* Instructions for the task: Reproduce the records word for word, from the first line to the line containing "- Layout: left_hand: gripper".

* Data records:
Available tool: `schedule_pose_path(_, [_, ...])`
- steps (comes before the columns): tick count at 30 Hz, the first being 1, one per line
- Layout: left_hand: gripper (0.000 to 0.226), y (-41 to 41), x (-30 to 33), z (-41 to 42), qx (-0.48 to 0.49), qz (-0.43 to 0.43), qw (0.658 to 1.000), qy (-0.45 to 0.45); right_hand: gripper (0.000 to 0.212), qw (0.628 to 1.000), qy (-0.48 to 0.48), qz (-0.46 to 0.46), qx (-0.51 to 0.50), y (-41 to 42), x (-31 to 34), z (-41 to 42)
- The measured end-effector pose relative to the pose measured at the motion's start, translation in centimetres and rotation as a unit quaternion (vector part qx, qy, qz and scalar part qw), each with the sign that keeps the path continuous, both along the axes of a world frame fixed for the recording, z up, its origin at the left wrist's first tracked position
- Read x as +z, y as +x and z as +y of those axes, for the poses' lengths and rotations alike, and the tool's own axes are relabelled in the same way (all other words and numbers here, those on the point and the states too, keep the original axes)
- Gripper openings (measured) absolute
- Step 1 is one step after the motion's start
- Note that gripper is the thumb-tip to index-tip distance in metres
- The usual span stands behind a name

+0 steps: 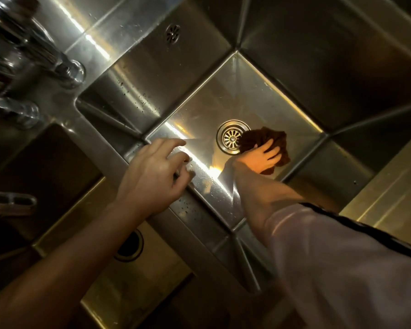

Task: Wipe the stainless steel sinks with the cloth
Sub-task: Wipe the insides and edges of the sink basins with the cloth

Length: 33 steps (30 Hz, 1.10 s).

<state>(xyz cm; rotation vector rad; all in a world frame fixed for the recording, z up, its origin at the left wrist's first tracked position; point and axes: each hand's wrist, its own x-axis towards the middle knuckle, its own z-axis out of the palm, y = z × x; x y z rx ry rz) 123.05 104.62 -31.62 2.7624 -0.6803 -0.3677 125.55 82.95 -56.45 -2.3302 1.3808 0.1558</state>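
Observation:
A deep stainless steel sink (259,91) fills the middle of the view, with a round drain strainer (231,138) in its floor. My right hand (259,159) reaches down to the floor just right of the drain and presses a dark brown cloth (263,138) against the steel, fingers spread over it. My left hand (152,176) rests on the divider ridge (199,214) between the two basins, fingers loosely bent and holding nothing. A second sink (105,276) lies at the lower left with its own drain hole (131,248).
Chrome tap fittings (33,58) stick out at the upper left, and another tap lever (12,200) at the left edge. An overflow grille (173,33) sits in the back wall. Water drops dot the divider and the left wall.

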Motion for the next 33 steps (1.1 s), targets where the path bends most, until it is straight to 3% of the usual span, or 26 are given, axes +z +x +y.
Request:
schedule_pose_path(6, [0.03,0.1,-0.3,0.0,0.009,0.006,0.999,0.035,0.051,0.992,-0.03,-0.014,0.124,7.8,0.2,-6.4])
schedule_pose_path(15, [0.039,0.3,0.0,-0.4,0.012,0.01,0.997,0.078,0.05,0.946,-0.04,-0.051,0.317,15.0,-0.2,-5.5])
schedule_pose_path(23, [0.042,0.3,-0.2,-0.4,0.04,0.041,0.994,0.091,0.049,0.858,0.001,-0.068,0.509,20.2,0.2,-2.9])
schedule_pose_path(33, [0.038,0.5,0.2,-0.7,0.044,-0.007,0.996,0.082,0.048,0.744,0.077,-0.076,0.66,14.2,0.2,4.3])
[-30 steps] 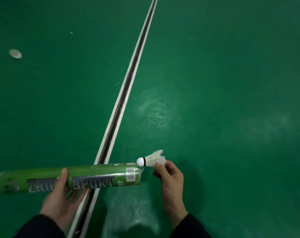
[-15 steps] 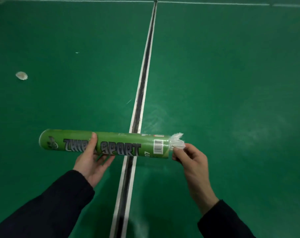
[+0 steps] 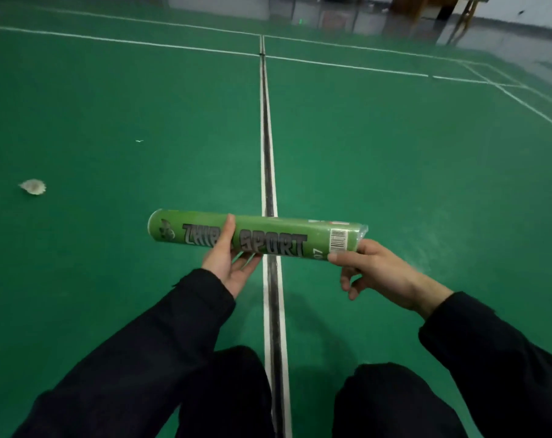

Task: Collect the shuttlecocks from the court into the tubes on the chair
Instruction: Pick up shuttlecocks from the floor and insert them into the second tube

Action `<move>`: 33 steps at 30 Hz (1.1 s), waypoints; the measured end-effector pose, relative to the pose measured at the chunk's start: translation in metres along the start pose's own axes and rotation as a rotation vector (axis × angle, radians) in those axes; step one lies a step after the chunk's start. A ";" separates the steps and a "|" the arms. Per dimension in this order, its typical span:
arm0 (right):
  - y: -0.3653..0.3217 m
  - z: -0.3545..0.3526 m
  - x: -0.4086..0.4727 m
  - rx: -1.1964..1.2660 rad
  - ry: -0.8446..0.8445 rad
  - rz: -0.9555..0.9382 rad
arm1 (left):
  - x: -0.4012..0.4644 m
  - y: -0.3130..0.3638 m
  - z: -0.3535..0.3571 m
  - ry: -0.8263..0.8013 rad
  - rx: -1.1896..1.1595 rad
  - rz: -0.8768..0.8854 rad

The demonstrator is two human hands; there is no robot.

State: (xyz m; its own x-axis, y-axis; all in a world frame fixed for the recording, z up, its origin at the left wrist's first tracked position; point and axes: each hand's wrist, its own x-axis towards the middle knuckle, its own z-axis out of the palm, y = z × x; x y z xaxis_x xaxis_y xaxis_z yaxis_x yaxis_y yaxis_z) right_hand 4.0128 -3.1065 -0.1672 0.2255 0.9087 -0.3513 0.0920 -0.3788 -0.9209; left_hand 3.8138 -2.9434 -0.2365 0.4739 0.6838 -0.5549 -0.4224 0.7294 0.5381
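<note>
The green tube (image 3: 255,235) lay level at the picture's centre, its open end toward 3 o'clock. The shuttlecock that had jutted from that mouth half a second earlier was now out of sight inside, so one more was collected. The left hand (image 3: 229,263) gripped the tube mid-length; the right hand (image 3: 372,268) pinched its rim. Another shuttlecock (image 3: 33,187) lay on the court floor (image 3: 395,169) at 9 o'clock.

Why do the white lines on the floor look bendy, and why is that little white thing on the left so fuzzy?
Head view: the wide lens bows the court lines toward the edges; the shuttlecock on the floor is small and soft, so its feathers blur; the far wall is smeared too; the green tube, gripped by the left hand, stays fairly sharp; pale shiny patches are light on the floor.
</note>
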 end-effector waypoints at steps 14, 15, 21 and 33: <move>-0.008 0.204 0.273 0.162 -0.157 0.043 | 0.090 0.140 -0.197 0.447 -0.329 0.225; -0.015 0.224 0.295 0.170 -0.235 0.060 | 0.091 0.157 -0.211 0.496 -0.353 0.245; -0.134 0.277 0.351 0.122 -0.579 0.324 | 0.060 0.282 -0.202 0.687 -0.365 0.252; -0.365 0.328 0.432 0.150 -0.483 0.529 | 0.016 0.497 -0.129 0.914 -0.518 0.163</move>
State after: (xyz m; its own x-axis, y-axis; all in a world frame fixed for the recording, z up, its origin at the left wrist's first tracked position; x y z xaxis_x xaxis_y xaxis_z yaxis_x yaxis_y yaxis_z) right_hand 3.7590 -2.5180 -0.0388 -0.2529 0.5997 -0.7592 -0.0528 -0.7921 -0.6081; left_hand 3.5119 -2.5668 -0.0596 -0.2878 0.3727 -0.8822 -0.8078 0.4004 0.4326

* Reply to the exercise:
Available tool: `schedule_pose_path(_, [_, ...])`
- steps (comes before the columns): tick count at 30 Hz, the first being 1, one per line
- Layout: left_hand: gripper (0.000 to 0.226), y (-41 to 41), x (-30 to 33), z (-41 to 42), qx (-0.48 to 0.49), qz (-0.43 to 0.43), qw (0.658 to 1.000), qy (-0.45 to 0.45); right_hand: gripper (0.000 to 0.212), qw (0.628 to 1.000), qy (-0.48 to 0.48), qz (-0.46 to 0.46), qx (-0.51 to 0.50), y (-41 to 42), x (-31 to 34), z (-41 to 42)

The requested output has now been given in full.